Thank you for this - a friend passed on the link. I am an ordained minister with depression that is bad at moment and referred to psychiatry. I want to discuss bipolar spectrum but the trainee psychiatrist said I wasn't spending or living recklessly so ignored the ups on my mood diary...

I try to write about my experiences and lobby to get church systems talking about mental health awareness. Feels part of my calling now - when I can crawl out of bed...

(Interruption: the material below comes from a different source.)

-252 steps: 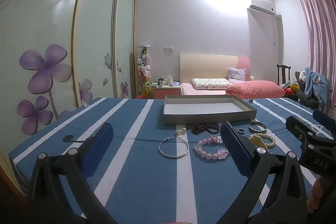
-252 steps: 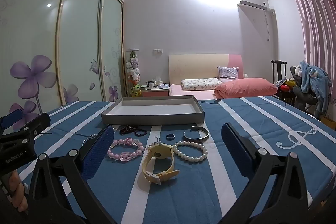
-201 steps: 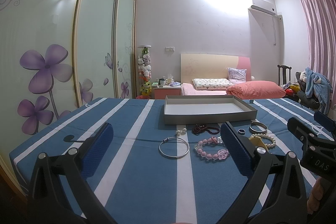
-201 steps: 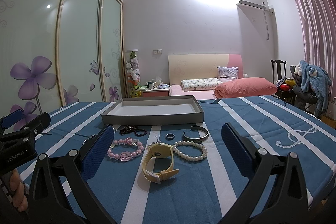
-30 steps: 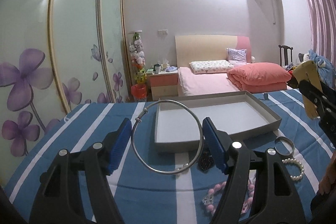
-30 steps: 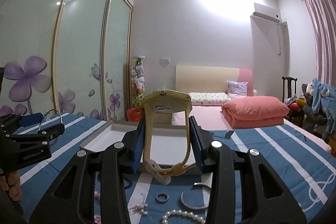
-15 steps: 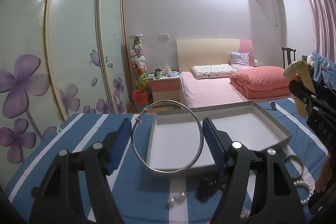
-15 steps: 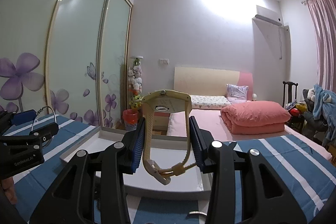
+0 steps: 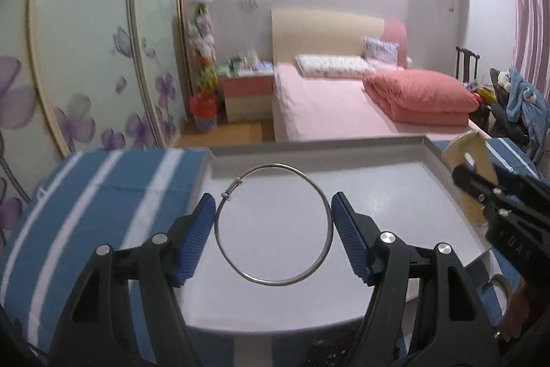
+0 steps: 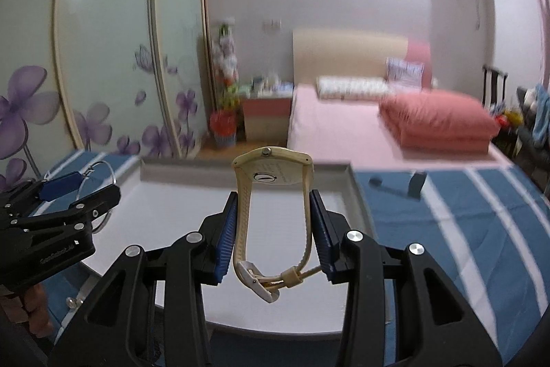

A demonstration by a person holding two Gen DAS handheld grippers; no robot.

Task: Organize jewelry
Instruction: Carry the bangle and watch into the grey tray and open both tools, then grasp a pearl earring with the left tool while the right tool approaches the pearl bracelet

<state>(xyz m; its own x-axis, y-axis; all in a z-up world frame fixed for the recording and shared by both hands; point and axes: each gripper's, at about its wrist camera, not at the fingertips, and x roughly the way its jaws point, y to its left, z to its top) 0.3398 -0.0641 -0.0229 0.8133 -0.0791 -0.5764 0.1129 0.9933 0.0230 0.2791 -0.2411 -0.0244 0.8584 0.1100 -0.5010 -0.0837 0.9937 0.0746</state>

aweebleswonderings.blogspot.co.uk

Sherry Blue Sky said...

Emma, my heart goes out to you. My daughter has bi-polar and you have described EXACTLY what she goes through on a daily and weekly basis - sometimes hourly. It is always a dance with the meds. They change them so easily then are unavailable as you go through the effects. But over all what I see in my daughter is she has more good than bad in her life, more up days than down. She has gained a lot of experience with bi-polar which helps her understand the mood fluctuations better. She is 42 and it was very hard on her when she first was ill, before and just after diagnosis. But through all she has gone through, she has grown so much, it is an amazement to me to watch her shine.

She has children and we who love her and so - like you - there is no alternative but keeping on keeping on, as best you can. Give yourself permission to rest on the down days. Dont worry about peoples' reactions -your true friends will love you and the untrue ones you dont need anyway. Connect with those who understand. Reach out when you need to.

It is good you write - yes, your words will help others. To keep on going. To better understand. Your site is your place in the world to chart your journey.

Stay strong and live in hope and joy, as much as you can. Your daughter is so beautiful - she must bring you much joy. Peace, kiddo.